In short, the Arts make us smarter. But here’s the quote from the article that just about knocked me off my chair:
The arts do not exist simply to perform; the arts exist to transform.
Push all that “perform” part aside. It’s the “transform” part of arts that most intrigues me. The face of a child who has witnessed his first staged play or brass-quartet in concert glows with this transformative power. So too does the look of triumph on a child who masters a technique of shading in a drawing class or the intricacies of a balletic routine at the barre.
But there’s another way people are transformed. The boon the arts bring to academic study is immeasurable. A student no longer “memorizes” dates, but envisions the color and detail of an era, hears the sounds of the popular songs that wafted through the halls of palaces, blinks at the dazzle of French Baroque chandeliers and Italian hand-blown mirrors, feels the rustle of fabrics from ladies’ dancing dresses to the Captains’ braided jackets.
Studying history through the lens of arts imprints any era on the mind.
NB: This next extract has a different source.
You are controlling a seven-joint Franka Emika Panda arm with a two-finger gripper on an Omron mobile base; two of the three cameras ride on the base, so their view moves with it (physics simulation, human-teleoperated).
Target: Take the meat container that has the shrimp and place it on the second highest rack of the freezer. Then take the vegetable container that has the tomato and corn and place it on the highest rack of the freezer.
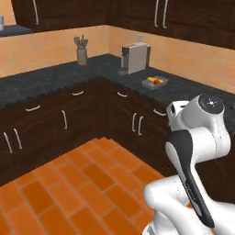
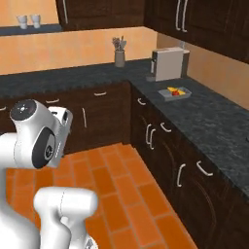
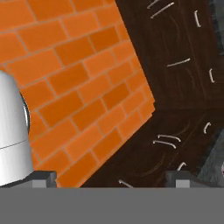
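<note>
The vegetable container (image 1: 154, 82) is sitting on the dark counter (image 1: 50, 78) near its inner corner, just in front of the coffee machine (image 1: 136, 58), with the tomato (image 2: 174, 91) and corn (image 2: 177, 90) lying inside it. The fingers (image 3: 43, 178) are standing wide apart, gripping nothing, pointing down at the orange brick floor (image 3: 65, 65) beside the cabinets (image 3: 183, 52).

glossy white rounded arm (image 1: 197, 137), dark grey joint caps, black curved side panel, bulbous segments
</note>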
The facades of buildings and the patterns of wrought-iron gates, the intricate steps of dance that entertained in the theater and villages, the distinct topography of a battlefield transformed into an epic painting, all of these electrify the process of learning history. The student begins hearing, seeing, feeling, yes, even smelling and tasting history through the Arts.
Or, am I getting carried away? Can the arts do so much? Can they transform an academic barrier into a wave of understanding? My vote is “Yes.”
Keep writing, Mr. Sanders. You’re standing on solid ground.